In tandem to the above I am also very interested in how the technology can become invisible, or unrecognisable as a laptop for example. Can instruments be created specifically for AV performance so that the performance can become more of a show.
The common theme through a lot of my work is it feels personal and intimate, and I aim to continue this feeling.
ANDREA POZZI
I graduated as a video designer at Milan IED (Istituto Europeo di Design) in June 2007 I was trained on a three – year full time course as a professional specialised in the design and production of moving images. From September 2007 to July 2008 I performed first as a full time stager and then as a collaborator at the DB Media company where I worked on several types of institutional video production. I also worked as a free lance video maker, my last work before leaving for Newcastle was a promotional video project for a small ethnographic museum documenting old arts and craft of a village and surroundings in the territory of my hometown.
I think I am pursuing a more inspirational approach. So far, I have somewhat privileged the technological aspects of the video design, what I would like to do now is to broaden the conceptual dimension of visual communication, thus one of my exploration could be the identity in relation to the message that one wants to convey.
Virtually, there’s no area of video design I would set aside : from theatrical installation, to videoclip, to commercials, to educational messages or whatever other form of visual messages.
Anticipation is another aspect I find interesting for research, ie: what will be the evolution of the visual communication? will it progressively and massively reduce the space of written communication? Is this already happening?
Someone has said (I don’t remember the reference) : “visual communication is the opposite of knowledge, it is an enemy of ideas because it should dissolve contents and just create an aesthetic reaction”. I was quite impressed , not very persuaded and yet fascinated by this statement, well this is an area that I would like to discuss and explore.
Other fields of investigation for me could be the relation between creative freedom and market demand.
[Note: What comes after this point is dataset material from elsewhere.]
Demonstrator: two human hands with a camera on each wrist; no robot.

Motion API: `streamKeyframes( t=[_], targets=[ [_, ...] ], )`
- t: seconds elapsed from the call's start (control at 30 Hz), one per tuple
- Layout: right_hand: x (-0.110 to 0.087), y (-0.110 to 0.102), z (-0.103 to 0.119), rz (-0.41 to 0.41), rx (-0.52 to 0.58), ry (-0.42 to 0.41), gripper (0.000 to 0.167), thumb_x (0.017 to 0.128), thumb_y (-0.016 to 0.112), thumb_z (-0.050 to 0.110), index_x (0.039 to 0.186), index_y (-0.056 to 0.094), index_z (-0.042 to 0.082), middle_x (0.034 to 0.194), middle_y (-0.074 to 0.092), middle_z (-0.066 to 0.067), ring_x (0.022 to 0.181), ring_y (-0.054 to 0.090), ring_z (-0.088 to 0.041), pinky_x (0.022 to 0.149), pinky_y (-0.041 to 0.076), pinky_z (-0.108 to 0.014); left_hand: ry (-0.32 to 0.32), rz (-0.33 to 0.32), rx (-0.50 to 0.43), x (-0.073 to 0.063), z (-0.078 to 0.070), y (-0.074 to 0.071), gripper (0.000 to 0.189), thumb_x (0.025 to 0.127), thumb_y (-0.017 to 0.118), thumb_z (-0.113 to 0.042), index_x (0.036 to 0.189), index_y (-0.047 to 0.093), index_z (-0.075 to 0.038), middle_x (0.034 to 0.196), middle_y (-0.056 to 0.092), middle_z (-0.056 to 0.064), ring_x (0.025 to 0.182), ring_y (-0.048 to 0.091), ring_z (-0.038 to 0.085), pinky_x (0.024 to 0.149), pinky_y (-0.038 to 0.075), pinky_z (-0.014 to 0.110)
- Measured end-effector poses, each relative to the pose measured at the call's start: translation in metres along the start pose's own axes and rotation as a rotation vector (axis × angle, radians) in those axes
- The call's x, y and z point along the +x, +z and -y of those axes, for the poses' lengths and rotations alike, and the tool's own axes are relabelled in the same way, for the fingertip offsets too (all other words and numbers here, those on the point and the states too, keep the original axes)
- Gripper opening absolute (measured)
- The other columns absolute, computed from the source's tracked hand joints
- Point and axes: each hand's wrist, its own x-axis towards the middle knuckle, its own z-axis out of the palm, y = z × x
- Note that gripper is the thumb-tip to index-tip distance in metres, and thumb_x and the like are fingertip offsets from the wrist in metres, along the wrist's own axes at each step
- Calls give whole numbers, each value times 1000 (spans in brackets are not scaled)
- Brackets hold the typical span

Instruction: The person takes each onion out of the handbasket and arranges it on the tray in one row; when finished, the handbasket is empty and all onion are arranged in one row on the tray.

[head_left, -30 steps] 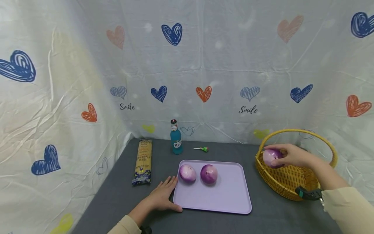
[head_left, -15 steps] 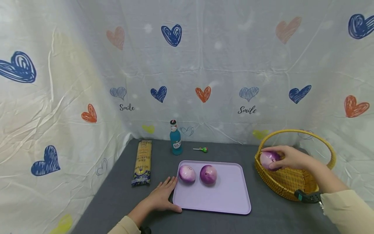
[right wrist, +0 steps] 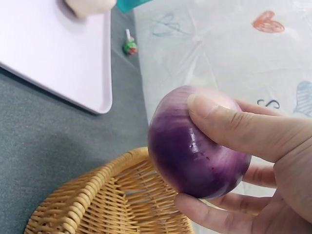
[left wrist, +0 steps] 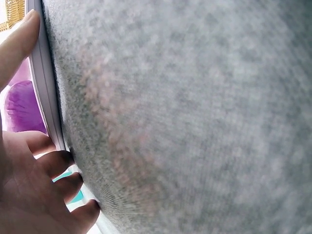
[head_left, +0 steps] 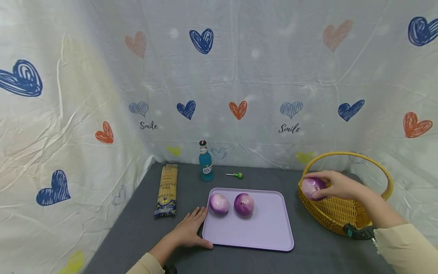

Beside that, as a foreign student, I am interested in gaining knowledge of other point of views.
JOSEPH SCULLY
I am a programmer and idea translator interested in concepts surrounding control, interface and connectivity. My background is in biology, IT, networking engineering and some web development. My initial interests in digital media came from the perspective of digital music production which increasingly required me to create interfaces and instruments to achieve what I wanted - this lead me to working with pure data and other languages. Since starting to programme I have garnered experience of physical computing and visual processing in addition to the audio and signal processing work where I began.
During my period of study I hope to expand on the technical aspects of my practice but primarily to find a place for my work in the world of digital media arts and give reason and critical validity to my process and output. I am interested in the application of the scientific process to my artistic practice and to finding new avenues for the involvement of digital media in society. Hopefully these new situations for the involvement of art/technology can reverse current trends which represent a distancing of society from science and the understanding of science. I am interested in communications technologies, visualisation of cultural data and gestural and tactile interfacing with technology and hope to involve some of these fields in my research.